The International Subsidiary Banks Division is responsible for activities in foreign markets where the Group is operational through commercial banking subsidiaries and associates. The Division provides guidelines, coordination and support to subsidiaries abroad mainly active in retail banking. It is responsible for defining the Group’s development strategy related to its direct presence abroad, as well as exploring and analysing new growth opportunities in markets where the Group already has a presence, and in new markets. This Division also coordinates operations of international subsidiary banks and their relations with the Parent Company’s head office departments and the Corporate & Investment Banking Division’s branches and offices abroad. The Division is made up of the three following Departments which are in charge of the different geographical areas where it operates: i) the SEE Area which includes the banking subsidiaries in South-Eastern Europe, Privredna Banka Zagreb in Croatia, Banca Intesa Beograd in Serbia, Intesa Sanpaolo Banka Bosna i Hercegovina in Bosnia and Herzegovina, Intesa Sanpaolo Bank Albania, Intesa Sanpaolo Bank Romania and Banca CR Firenze Romania; ii) the CEE Area which includes the banking subsidiaries in Central-Eastern Europe, Banka Koper in Slovenia, VUB Banka in Slovakia, CIB Bank in Hungary; iii) the CIS & South Mediterranean Area which includes the banking subsidiaries: Banca Intesa in the Russian Federation, Pravex-Bank in Ukraine and Bank of Alexandria in Egypt.
 

In the fourth quarter of 2010, the International Subsidiary Banks Division registered:
- operating income of 604 million euro, up 5.5% from 573 million euro in the third quarter of 2010;
- operating costs of 317 million euro, up 12.7% from 281 million euro in the previous quarter;
- operating margin of 287 million euro, down 1.5% from 291 million euro in the previous quarter;
- a cost/income ratio of 52.5% versus 49% in the third quarter of 2010;
- net provisions and adjustments of 196 million euro against 136 million euro in the previous quarter;
- income before tax from continuing operations of 94 million euro, down 39.7% compared to 157 million euro in the previous quarter;
- net income of 53 million euro, down 54.2% compared to 116 million euro in the third quarter of 2010.

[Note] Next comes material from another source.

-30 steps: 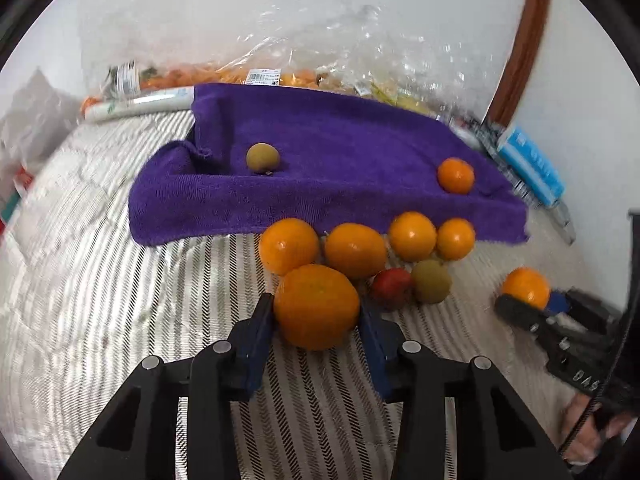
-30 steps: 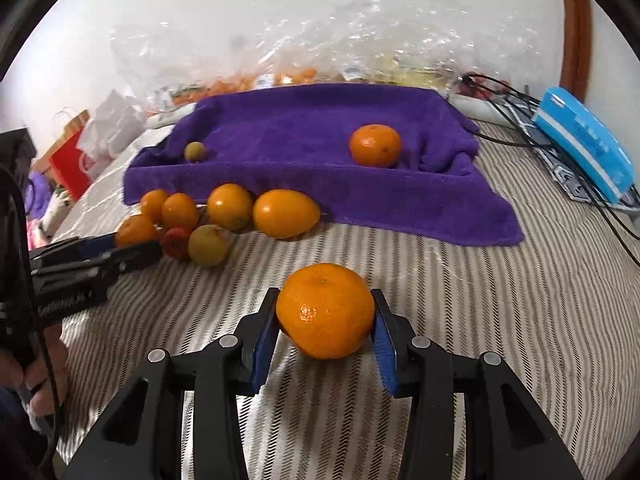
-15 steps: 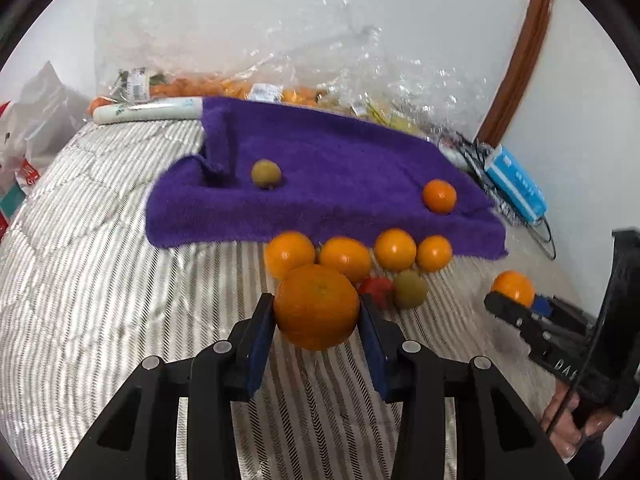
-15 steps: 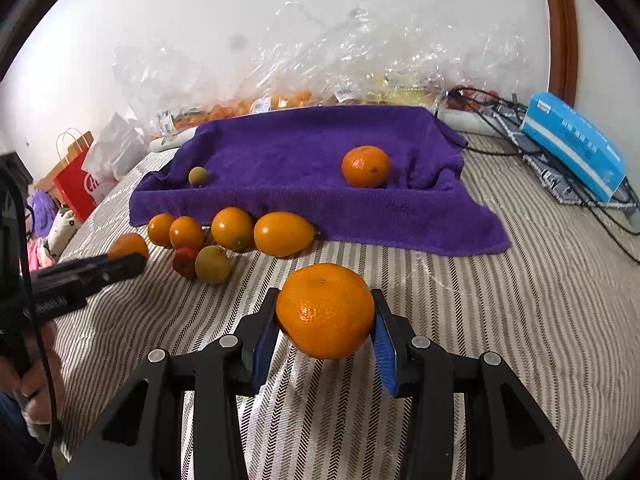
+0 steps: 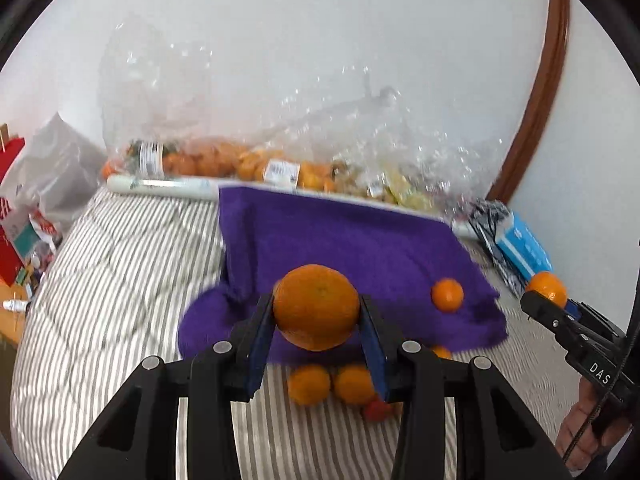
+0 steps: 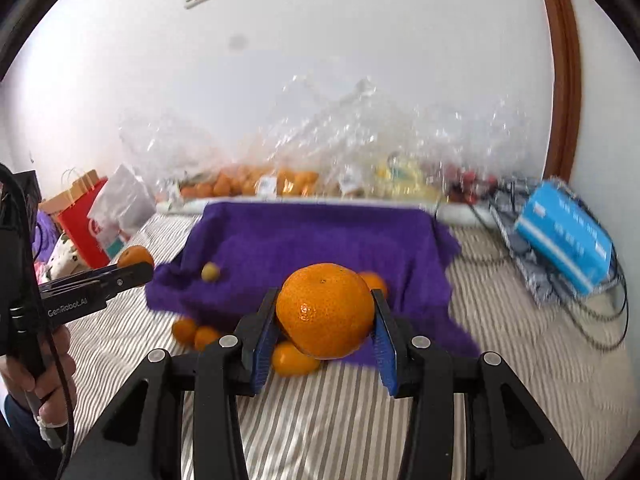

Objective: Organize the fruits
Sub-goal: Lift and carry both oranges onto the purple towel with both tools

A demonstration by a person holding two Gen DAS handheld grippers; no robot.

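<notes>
My left gripper point(image 5: 316, 322) is shut on an orange point(image 5: 316, 307) and holds it in the air in front of the purple towel point(image 5: 340, 248). My right gripper point(image 6: 325, 322) is shut on another orange point(image 6: 326, 310), also raised before the towel point(image 6: 312, 240). One small orange point(image 5: 447, 294) and a small green fruit point(image 6: 210, 271) lie on the towel. Several oranges point(image 5: 309, 384) and a red fruit point(image 5: 376, 410) lie on the striped bed below the towel's front edge. The right gripper shows at the right of the left wrist view point(image 5: 550, 298), the left gripper at the left of the right wrist view point(image 6: 134, 266).
Clear plastic bags of fruit point(image 5: 248, 164) lie against the wall behind the towel. A blue box point(image 6: 564, 236) and cables point(image 6: 600, 320) lie at the right. Paper bags point(image 6: 84, 216) stand at the left of the bed.
Both grippers have lifted their oranges up off the bed and tilted toward the towel. The loose fruits now sit lower in both views.
</notes>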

In full-year 2010, the International Subsidiary Banks Division registered:
- operating income of 2,302 million euro, up 2.1% compared to 2,255 million euro in 2009, which accounted for 14% of the Group’s consolidated figure (13% in 2009);
- operating costs of 1,169 million euro, up 1.7% compared to 1,149 million euro in 2009;
- operating margin of 1,133 million euro, up 2.4% from 1,106 million euro in 2009;
- a cost/income ratio of 50.8% versus 51% in 2009;
- net provisions and adjustments of 606 million euro compared to 655 million euro in 2009;
- income before tax from continuing operations of 532 million euro, up 17.2% from 454 million euro in 2009;
- net income of 378 million euro, up 2.2% from 370 million euro in 2009.

Banca Fideuram performs asset gathering activities serving customers with a medium to high savings potential through its network of private bankers. This business unit’s operations include Fideuram Vita. In the fourth quarter of 2010, Banca Fideuram registered:
- operating income of 198 million euro, up 8.9% from 182 million euro in the third quarter of 2010;
- operating costs of 93 million euro, up 11.8% from 84 in the third quarter of 2010;
- operating margin of 104 million euro, up 6.4% from 98 million euro in the previous quarter;
- a cost/income ratio of 47% versus 46% in the third quarter of 2010;
- net provisions and adjustments of 23 million euro from 15 million euro in the previous quarter;
- income before tax from continuing operations of 82 million euro, in line with the 83 million euro of the third quarter of 2010;
- net income of 35 million euro, down 16% from 41 million euro in the third quarter of 2010; excluding charges from purchase cost allocation, net income for the fourth quarter of 2010 would be 61 million euro versus 64 million euro in the third quarter of 2010.


 
In full-year 2010, Banca Fideuram registered:
- operating income of 755 million euro, up 12.7% from 670 million euro in 2009 contributing 5% to the Group’s consolidated figure (4% in 2009);
- operating costs of 348 million euro, down 1.4% from 353 million euro in 2009;
- operating margin of 407 million euro, up 28.4% from 317 million euro in 2009;
- a cost/income ratio of 46.1% improving versus 52.7% in 2009;
- net provisions and adjustments of 82 million euro from 52 million euro in 2009;
- income before tax from continuing operations of 325 million euro, up 22.6% from 265 million euro in 2009;
- net income of 138 million euro, up 29% versus 107 in 2009; excluding charges from purchase cost allocation, net income for 2010 would be 236 million euro compared to 199 million euro in 2009.


The outlook for 2011

2011 is the first year in the new multi-year Business Plan which will shortly be disclosed to the market. The Plan will provide details of guidelines for the management policies of the Intesa Sanpaolo Group over that timeframe. That will not alter the Group’s continued focus on its key priority: to assure sustainable profitability in the medium term by developing long-lasting client relationships, fine-tuning cost control and investments while at the same time monitoring asset quality, liquidity and its capital base.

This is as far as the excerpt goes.